-- YOUR OBJECTIVE --
Within these entries, which lines include the string "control"? Copy each one.

(Source records)
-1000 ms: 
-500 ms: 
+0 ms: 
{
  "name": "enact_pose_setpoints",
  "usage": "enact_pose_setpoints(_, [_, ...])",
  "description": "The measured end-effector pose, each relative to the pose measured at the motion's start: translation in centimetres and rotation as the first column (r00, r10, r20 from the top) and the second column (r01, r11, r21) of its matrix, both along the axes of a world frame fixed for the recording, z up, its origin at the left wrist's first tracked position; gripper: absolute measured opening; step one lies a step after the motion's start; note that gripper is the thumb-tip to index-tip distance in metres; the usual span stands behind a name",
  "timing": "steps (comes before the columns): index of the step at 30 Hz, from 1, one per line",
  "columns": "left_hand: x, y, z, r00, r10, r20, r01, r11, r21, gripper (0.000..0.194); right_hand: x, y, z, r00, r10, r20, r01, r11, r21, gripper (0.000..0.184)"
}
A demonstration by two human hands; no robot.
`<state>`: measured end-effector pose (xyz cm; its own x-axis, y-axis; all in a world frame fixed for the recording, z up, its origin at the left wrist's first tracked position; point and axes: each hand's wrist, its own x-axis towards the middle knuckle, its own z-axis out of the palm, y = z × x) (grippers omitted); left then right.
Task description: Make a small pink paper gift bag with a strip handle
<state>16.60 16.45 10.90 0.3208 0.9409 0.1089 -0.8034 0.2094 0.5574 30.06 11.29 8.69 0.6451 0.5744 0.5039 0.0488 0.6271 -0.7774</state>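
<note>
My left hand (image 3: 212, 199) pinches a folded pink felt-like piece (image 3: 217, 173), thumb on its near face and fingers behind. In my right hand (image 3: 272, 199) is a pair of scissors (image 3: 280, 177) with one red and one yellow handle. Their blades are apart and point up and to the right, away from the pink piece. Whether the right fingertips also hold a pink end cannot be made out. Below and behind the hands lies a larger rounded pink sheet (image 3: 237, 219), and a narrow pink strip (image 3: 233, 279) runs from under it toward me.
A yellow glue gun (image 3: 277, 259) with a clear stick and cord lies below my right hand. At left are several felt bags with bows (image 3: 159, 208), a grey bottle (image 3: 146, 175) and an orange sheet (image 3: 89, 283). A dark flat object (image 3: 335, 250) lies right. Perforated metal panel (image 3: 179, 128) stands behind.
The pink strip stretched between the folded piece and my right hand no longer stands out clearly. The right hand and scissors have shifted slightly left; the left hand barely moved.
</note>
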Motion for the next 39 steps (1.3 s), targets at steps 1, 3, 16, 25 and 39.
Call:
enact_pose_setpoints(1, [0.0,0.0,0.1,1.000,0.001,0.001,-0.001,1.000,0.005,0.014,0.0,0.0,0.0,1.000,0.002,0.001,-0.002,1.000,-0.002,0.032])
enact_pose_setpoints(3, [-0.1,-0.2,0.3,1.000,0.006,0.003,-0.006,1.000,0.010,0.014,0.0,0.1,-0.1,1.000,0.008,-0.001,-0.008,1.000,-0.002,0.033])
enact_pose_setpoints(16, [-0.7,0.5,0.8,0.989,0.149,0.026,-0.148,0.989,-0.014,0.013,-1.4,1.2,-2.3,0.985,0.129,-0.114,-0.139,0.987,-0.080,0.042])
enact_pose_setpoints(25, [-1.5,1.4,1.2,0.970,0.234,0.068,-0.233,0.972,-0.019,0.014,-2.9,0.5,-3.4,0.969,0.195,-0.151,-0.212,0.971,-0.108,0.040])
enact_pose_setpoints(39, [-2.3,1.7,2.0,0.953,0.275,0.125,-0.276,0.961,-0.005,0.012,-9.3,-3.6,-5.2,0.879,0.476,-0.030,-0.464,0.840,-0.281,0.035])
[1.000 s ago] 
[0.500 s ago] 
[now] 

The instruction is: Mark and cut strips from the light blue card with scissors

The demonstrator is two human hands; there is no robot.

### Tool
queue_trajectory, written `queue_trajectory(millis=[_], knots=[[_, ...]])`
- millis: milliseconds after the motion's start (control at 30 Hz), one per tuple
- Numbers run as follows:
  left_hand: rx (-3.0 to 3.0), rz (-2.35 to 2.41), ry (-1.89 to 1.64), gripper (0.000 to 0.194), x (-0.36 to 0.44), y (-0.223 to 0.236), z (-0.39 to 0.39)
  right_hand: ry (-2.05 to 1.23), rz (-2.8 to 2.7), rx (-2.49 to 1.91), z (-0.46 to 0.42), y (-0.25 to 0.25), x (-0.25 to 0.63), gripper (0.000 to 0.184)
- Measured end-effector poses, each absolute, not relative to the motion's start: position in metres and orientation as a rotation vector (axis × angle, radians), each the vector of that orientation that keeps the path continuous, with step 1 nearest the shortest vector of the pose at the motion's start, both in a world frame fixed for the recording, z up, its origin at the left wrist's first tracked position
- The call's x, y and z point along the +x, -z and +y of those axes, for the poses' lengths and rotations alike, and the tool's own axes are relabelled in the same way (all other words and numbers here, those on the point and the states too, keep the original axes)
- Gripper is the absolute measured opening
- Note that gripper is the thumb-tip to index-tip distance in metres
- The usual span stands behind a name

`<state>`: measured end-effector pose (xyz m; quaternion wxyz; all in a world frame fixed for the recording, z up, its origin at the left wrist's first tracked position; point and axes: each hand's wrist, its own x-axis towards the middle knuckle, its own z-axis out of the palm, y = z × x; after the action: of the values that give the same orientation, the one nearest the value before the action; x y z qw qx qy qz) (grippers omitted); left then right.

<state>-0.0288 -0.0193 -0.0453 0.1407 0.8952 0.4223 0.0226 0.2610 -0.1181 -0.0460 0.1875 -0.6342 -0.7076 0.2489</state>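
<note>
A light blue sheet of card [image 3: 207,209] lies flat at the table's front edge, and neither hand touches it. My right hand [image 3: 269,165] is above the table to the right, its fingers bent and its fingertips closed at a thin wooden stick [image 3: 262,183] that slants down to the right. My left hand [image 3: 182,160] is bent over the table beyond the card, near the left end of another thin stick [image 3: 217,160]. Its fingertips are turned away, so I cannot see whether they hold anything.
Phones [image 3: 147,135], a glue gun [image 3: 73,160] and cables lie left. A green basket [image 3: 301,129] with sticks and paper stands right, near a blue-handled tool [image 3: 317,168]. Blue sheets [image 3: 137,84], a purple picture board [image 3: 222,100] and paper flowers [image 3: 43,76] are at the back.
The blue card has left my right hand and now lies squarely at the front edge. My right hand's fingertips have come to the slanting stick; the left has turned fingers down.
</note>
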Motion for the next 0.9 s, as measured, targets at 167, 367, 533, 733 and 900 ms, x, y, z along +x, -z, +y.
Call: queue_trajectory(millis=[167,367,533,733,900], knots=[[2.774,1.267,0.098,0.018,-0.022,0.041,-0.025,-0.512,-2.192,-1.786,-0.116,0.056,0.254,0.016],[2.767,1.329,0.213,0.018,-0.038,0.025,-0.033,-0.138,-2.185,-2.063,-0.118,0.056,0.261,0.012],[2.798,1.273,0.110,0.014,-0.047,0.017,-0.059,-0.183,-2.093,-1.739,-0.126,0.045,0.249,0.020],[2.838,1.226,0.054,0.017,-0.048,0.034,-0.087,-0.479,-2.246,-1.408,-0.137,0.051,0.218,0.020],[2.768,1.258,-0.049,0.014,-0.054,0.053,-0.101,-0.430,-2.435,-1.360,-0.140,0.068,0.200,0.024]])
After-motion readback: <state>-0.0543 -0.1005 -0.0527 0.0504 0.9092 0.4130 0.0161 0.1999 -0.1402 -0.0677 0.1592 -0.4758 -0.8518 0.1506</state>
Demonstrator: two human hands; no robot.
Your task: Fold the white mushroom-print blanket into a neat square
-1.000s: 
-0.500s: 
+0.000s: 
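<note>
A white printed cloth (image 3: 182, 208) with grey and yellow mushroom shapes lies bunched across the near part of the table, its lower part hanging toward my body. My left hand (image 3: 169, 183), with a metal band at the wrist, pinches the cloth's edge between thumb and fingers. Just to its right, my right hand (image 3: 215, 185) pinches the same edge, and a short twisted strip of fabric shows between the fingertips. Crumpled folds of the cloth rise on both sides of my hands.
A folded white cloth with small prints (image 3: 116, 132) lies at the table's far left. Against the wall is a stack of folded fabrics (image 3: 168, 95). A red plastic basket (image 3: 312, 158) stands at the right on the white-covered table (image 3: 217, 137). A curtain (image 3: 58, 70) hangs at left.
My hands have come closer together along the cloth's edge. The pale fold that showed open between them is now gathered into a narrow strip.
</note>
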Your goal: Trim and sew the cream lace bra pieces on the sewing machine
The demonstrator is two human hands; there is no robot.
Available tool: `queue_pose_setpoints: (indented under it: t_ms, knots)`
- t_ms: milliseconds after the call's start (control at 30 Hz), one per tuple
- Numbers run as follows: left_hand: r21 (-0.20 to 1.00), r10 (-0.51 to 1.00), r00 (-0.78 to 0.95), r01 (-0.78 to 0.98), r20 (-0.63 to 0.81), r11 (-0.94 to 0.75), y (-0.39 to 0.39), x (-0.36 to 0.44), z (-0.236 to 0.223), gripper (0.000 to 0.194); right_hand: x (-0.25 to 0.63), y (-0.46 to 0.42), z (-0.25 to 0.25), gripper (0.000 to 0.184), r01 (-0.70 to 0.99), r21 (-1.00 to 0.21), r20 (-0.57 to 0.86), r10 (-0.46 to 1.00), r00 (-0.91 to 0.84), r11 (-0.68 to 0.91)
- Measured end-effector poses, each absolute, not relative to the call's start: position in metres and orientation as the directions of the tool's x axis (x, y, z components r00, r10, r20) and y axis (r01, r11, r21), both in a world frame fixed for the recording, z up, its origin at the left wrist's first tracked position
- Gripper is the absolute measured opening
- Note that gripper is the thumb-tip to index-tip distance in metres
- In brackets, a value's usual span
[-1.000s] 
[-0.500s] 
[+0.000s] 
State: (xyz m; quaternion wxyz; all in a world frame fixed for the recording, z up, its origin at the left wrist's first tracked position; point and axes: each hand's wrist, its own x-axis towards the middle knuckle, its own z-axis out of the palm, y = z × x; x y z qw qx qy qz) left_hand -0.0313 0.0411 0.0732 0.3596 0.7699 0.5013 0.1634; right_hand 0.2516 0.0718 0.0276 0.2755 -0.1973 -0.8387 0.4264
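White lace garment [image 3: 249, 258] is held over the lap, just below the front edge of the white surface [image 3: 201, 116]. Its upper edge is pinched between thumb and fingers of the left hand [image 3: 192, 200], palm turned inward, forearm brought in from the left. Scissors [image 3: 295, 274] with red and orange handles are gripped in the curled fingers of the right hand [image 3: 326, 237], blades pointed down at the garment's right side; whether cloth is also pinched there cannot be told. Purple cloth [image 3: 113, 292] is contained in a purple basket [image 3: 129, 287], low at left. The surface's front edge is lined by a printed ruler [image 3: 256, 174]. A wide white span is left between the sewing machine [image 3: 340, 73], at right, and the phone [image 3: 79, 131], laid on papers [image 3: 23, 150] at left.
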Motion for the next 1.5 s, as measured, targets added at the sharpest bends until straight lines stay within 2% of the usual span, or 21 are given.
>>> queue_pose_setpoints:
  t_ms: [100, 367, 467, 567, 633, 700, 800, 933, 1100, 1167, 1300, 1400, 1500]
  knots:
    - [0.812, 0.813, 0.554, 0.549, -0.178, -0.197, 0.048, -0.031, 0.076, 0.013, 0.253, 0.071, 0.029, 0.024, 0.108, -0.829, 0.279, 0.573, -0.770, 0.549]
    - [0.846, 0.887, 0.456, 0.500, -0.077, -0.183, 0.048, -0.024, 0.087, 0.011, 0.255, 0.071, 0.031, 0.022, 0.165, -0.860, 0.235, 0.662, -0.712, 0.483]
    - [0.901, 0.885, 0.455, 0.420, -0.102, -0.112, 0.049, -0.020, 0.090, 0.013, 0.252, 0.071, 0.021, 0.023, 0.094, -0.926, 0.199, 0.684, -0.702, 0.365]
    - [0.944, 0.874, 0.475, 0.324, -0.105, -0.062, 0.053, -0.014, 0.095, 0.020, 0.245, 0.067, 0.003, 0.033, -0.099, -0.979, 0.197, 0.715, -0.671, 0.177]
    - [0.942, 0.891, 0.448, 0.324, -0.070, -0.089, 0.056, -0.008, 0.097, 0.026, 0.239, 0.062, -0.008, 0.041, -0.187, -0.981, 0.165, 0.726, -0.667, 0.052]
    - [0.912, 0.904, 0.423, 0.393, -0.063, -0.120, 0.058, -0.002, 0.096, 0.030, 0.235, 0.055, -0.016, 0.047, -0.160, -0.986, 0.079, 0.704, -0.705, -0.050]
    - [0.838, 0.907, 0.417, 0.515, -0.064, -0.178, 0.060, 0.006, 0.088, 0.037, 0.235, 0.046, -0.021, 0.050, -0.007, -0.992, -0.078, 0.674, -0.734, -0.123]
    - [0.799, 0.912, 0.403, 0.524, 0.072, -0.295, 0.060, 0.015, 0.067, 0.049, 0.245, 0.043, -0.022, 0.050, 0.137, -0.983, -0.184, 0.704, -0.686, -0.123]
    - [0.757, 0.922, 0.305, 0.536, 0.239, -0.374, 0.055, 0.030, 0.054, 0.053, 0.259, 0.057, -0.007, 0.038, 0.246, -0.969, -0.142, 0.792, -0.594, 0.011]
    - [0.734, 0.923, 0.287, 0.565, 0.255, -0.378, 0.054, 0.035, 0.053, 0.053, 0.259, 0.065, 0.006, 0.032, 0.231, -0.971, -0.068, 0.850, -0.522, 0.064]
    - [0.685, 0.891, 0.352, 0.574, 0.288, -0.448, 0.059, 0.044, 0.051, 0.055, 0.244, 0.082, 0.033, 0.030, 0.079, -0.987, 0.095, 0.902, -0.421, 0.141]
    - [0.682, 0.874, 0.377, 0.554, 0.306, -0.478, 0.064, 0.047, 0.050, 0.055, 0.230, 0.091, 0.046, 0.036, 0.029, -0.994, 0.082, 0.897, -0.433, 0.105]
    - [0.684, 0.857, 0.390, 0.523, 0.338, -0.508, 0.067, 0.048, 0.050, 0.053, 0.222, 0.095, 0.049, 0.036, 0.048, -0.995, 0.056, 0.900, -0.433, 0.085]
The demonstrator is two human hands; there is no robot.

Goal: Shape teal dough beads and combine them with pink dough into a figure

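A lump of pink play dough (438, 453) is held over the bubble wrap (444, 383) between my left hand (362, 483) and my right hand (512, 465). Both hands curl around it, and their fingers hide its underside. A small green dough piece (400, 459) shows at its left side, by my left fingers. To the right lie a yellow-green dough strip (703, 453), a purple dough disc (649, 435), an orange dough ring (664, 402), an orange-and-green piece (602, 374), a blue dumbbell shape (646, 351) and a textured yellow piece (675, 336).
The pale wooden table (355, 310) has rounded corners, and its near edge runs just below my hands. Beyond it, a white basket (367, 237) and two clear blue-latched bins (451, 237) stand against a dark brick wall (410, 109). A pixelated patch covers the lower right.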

-- OUTPUT BELOW --
- millis: milliseconds after the motion's start (control at 30 Hz), one per tuple
- t_ms: milliseconds after the call's start (control at 30 Hz), one per tuple

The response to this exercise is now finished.